New mouse model shows cannabis smoke triggers specific immune changes in the lungs

Cannabis smoke exposure increased airway and lung tissue macrophage populations (tissue-resident alveolar, monocyte-derived alveolar, and interstitial subtypes) in both sexes. No neutrophil infiltration was observed. Immune mediator analysis showed upregulation of macrophage-derived chemokine, thymus and activation-regulated chemokine, and vascular endothelial growth factor.

Male and female BALB/c mice were exposed to cannabis smoke using a commercial exposure system with documented THC/CBD composition. Validated through total particulate matter (mean 698.89 ug/L), serum cannabinoid levels, and carboxyhaemoglobin. Lung cellular responses and immune mediators were characterized by flow cytometry and multiplex analysis.

The relationship between cannabis smoke and respiratory health remains poorly defined, partly due to lack of validated preclinical models. This accessible model enables systematic investigation of chronic cannabis smoke effects and interactions with respiratory pathogens.

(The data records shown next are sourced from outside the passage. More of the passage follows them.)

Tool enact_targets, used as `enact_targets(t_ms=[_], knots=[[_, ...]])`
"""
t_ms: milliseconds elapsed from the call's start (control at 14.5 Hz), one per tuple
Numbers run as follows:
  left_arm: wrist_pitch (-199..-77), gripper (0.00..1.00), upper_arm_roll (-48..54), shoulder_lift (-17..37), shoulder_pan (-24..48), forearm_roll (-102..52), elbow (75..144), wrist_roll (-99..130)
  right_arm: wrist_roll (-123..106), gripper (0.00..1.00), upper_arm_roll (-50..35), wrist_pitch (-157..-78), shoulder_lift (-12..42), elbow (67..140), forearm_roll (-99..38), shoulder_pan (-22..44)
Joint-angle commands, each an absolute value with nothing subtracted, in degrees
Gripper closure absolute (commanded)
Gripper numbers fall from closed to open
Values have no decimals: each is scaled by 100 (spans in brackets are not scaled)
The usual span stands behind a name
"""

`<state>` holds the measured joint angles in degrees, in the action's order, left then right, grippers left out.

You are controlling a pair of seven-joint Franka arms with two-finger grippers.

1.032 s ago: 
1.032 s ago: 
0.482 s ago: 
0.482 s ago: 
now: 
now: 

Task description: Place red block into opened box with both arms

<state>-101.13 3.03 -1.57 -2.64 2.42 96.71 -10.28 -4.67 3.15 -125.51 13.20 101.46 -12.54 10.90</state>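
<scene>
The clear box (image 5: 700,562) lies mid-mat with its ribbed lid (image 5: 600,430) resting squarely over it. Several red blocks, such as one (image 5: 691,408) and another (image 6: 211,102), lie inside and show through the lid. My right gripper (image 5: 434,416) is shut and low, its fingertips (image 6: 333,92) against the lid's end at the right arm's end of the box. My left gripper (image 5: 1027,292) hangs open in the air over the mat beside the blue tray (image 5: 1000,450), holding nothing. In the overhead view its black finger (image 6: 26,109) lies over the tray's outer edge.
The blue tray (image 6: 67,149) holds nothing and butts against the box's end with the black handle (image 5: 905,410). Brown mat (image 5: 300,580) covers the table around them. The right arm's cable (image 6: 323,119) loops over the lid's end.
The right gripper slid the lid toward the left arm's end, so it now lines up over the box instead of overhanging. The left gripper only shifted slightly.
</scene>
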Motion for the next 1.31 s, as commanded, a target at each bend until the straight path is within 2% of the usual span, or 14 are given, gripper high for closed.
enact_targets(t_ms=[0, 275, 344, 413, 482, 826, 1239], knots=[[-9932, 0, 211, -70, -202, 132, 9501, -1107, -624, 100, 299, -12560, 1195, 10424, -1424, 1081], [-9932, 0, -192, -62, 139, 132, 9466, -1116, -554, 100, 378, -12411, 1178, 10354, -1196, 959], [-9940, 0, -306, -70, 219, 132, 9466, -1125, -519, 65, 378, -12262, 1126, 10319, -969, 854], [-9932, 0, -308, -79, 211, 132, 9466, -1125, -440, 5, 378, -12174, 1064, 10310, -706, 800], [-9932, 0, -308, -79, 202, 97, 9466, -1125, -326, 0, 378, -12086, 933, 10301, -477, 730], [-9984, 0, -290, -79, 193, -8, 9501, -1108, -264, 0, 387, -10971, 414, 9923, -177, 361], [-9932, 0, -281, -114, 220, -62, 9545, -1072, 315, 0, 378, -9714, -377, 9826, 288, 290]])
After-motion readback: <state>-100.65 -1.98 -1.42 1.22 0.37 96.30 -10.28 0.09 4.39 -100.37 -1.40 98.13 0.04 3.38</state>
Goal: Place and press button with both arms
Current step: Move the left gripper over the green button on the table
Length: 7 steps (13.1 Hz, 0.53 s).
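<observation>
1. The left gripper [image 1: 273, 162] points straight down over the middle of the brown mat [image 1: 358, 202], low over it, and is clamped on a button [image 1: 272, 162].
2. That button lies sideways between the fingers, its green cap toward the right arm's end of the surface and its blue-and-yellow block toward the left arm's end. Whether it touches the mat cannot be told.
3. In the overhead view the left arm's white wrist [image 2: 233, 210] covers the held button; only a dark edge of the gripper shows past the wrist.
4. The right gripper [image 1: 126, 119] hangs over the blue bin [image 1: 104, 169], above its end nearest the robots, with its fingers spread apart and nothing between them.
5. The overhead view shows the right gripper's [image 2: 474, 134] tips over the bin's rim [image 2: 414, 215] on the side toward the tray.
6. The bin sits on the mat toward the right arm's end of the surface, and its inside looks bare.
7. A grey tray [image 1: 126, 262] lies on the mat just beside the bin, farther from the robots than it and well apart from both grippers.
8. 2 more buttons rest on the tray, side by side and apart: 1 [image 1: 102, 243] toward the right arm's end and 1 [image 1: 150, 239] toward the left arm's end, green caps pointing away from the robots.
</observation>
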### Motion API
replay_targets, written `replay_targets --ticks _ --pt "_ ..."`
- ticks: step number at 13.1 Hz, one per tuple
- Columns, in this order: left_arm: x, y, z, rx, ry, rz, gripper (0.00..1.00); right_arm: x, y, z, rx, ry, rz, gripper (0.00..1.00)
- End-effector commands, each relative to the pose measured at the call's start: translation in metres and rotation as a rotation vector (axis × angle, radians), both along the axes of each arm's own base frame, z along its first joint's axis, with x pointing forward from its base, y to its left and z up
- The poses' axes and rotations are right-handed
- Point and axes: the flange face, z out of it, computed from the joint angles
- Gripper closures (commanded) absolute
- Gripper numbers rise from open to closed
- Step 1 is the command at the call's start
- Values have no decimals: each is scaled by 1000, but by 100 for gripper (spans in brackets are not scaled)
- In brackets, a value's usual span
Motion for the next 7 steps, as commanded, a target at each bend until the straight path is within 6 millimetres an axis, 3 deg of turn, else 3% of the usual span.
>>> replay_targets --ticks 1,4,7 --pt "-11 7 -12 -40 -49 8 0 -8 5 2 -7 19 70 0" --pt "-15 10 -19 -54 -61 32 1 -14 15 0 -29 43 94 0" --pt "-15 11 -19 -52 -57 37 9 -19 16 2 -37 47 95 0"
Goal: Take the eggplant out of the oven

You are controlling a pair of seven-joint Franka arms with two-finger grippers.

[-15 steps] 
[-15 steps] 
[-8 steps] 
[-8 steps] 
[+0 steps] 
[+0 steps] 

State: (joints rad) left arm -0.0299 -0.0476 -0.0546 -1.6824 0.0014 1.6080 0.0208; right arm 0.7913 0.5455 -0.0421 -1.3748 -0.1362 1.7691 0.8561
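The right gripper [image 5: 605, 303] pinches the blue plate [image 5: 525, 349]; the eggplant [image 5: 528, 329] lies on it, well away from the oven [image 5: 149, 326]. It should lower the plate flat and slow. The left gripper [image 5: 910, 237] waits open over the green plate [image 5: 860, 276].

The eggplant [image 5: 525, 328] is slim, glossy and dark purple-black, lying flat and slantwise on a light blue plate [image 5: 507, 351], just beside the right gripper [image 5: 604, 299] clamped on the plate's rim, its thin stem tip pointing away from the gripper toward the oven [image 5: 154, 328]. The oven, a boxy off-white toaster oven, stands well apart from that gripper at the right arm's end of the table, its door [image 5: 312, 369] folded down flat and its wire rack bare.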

The macrophage-dominant immune response (without neutrophil infiltration) distinguishes cannabis smoke from tobacco smoke effects and suggests cannabis may modulate pulmonary immunity through different pathways, with potential implications for infection susceptibility.

Acute exposure model; chronic effects unknown. Mouse respiratory physiology differs from human. Specific cannabis strain and composition may not represent all consumer products. Functional immune outcomes (infection resistance) not tested.